Work instructions: The material below holds a span beginning at the line with "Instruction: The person" and ending at the line with "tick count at". Quote that span exactly, both ends included, and only that span.
(Beginning of Extracted records)
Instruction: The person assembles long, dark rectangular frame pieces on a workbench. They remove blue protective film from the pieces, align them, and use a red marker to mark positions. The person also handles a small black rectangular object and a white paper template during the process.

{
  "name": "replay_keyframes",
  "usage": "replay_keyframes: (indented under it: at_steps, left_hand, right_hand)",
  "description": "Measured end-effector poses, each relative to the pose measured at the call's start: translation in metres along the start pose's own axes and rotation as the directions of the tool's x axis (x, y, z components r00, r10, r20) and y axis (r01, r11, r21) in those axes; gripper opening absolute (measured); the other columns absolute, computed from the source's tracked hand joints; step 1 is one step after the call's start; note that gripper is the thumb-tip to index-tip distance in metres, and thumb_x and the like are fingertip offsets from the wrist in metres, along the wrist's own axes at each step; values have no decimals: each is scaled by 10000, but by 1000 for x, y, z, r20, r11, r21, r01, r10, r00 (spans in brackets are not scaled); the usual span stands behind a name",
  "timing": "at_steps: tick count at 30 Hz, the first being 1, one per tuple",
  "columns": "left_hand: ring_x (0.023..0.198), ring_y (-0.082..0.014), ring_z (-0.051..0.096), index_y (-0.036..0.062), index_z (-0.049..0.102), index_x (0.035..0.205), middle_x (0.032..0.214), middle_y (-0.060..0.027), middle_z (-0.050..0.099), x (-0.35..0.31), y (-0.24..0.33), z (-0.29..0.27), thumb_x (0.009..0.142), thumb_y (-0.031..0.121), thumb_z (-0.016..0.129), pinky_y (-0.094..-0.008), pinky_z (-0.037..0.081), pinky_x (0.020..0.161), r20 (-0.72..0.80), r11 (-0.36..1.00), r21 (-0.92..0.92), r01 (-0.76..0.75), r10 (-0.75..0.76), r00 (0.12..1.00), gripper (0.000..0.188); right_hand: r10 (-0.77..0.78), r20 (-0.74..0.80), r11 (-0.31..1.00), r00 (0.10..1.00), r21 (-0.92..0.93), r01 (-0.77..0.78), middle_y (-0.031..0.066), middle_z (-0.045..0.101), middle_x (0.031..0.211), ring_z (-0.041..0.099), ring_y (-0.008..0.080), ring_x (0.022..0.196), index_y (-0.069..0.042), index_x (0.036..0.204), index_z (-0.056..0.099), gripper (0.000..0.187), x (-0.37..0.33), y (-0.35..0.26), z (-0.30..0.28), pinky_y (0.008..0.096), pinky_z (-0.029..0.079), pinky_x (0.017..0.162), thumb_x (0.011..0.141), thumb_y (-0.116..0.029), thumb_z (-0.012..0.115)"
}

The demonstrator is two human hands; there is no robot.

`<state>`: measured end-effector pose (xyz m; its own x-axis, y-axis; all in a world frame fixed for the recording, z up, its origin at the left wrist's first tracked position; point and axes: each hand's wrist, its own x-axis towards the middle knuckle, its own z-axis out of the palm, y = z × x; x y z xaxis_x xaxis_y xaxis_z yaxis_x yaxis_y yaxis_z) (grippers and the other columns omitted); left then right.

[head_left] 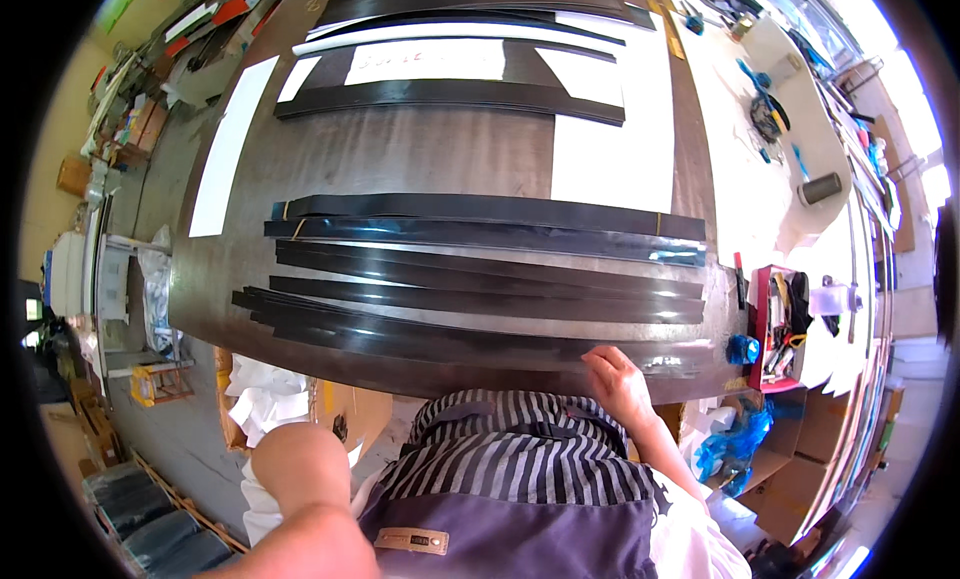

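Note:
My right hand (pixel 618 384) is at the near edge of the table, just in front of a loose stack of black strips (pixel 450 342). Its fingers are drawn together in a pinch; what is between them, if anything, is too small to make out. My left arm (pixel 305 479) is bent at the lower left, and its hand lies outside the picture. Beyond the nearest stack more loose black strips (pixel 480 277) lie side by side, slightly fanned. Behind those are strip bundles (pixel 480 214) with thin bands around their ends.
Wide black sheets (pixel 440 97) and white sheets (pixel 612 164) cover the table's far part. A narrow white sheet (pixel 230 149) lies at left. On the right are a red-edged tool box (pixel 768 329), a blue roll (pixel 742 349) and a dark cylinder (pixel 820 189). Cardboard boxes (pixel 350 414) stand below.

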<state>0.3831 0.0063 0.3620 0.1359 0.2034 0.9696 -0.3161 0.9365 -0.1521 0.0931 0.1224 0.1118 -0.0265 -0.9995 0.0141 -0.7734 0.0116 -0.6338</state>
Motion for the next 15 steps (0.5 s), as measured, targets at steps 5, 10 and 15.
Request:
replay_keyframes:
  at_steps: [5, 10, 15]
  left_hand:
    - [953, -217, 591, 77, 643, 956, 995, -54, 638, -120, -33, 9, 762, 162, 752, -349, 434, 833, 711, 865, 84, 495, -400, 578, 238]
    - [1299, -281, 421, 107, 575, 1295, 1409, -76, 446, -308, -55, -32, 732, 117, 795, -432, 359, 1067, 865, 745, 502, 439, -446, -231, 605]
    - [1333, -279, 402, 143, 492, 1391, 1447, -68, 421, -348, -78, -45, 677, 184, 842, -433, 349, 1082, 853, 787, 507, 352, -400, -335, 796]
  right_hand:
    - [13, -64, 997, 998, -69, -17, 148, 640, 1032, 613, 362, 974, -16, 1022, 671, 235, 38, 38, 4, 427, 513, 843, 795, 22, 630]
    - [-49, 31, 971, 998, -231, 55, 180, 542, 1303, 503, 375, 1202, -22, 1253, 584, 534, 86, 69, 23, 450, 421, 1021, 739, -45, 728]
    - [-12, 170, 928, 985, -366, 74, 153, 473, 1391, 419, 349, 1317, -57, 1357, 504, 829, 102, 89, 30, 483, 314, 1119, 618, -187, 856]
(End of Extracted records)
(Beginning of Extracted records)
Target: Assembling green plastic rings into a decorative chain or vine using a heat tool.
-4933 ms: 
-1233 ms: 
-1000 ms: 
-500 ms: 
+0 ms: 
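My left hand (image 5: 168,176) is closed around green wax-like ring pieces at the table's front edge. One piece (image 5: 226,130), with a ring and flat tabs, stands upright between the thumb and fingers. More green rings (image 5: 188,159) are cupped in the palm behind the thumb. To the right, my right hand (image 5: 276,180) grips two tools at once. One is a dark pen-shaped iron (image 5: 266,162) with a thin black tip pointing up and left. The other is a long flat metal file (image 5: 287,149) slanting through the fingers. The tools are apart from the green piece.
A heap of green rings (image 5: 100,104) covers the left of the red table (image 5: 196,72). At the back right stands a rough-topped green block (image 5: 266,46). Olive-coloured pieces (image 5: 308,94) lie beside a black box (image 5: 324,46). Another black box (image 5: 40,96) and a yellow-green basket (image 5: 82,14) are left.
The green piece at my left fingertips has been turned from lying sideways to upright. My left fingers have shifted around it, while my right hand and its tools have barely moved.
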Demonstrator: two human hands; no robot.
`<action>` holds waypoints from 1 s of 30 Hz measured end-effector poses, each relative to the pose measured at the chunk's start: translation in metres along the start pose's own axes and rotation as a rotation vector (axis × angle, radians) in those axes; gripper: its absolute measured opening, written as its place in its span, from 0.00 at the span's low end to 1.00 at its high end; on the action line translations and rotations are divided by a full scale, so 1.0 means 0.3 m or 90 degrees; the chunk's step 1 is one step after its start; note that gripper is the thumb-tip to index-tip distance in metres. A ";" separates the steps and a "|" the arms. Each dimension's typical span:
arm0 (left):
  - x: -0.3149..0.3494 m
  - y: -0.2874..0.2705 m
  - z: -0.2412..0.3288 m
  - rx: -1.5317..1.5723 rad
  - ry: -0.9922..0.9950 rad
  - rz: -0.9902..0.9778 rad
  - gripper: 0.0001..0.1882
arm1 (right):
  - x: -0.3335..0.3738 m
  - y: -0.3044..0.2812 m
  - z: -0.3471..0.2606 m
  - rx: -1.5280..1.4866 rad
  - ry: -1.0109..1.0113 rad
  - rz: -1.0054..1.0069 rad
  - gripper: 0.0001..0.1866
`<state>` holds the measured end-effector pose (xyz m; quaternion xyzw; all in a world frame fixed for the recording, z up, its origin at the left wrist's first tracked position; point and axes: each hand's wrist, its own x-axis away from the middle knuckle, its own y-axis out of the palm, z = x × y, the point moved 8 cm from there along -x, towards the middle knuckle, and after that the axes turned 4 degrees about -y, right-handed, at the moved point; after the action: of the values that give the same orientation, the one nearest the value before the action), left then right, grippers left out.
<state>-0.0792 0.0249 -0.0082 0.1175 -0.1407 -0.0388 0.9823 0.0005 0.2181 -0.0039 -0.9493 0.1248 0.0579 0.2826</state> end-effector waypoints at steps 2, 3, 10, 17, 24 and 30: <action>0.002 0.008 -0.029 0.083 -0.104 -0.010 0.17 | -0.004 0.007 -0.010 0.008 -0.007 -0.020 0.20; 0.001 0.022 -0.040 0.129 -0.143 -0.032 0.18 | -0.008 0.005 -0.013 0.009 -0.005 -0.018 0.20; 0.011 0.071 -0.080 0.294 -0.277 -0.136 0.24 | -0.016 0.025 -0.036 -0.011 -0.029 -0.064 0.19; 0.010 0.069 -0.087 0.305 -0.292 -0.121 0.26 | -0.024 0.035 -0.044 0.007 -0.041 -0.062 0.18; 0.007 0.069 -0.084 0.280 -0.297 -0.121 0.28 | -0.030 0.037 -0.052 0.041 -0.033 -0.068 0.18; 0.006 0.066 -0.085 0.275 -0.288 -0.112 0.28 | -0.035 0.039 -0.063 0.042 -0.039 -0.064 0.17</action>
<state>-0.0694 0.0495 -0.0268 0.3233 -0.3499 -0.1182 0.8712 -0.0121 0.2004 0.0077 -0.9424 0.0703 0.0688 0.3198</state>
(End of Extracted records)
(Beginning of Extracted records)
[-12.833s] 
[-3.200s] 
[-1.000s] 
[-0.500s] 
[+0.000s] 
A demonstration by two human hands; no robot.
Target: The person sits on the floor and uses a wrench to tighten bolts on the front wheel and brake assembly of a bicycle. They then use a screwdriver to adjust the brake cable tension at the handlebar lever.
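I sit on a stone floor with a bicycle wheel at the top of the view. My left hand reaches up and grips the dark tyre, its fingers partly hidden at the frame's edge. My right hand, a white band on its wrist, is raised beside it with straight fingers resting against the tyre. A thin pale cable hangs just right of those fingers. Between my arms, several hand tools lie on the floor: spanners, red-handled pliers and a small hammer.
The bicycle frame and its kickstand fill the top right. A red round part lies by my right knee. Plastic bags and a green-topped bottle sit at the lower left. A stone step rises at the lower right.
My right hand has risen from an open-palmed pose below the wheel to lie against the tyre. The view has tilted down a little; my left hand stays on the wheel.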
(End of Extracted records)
The answer:
Instruction: The person assembles long, dark rectangular frame pieces on a workbench. They remove blue protective film from the pieces, align them, and use a red marker to mark positions. The person also handles a small black rectangular object and a white paper template during the process.

{
  "name": "replay_keyframes",
  "usage": "replay_keyframes: (indented under it: at_steps, left_hand, right_hand)",
  "description": "Measured end-effector poses, each relative to the pose measured at the call's start: translation in metres along the start pose's own axes and rotation as the directions of the tool's x axis (x, y, z components r00, r10, r20) and y axis (r01, r11, r21) in those axes; gripper opening absolute (measured); the other columns absolute, computed from the source's tracked hand joints; step 1 is one step after the call's start; note that gripper is the thumb-tip to index-tip distance in metres, and thumb_x and the like are fingertip offsets from the wrist in metres, along the wrist's own axes at each step; values have no decimals: each is scaled by 10000, but by 1000 for x, y, z, r20, r11, r21, r01, r10, r00 (spans in brackets are not scaled); the usual span stands behind a name",
  "timing": "at_steps: tick count at 30 Hz, the first being 1, one per tuple",

The response to the exercise is complete.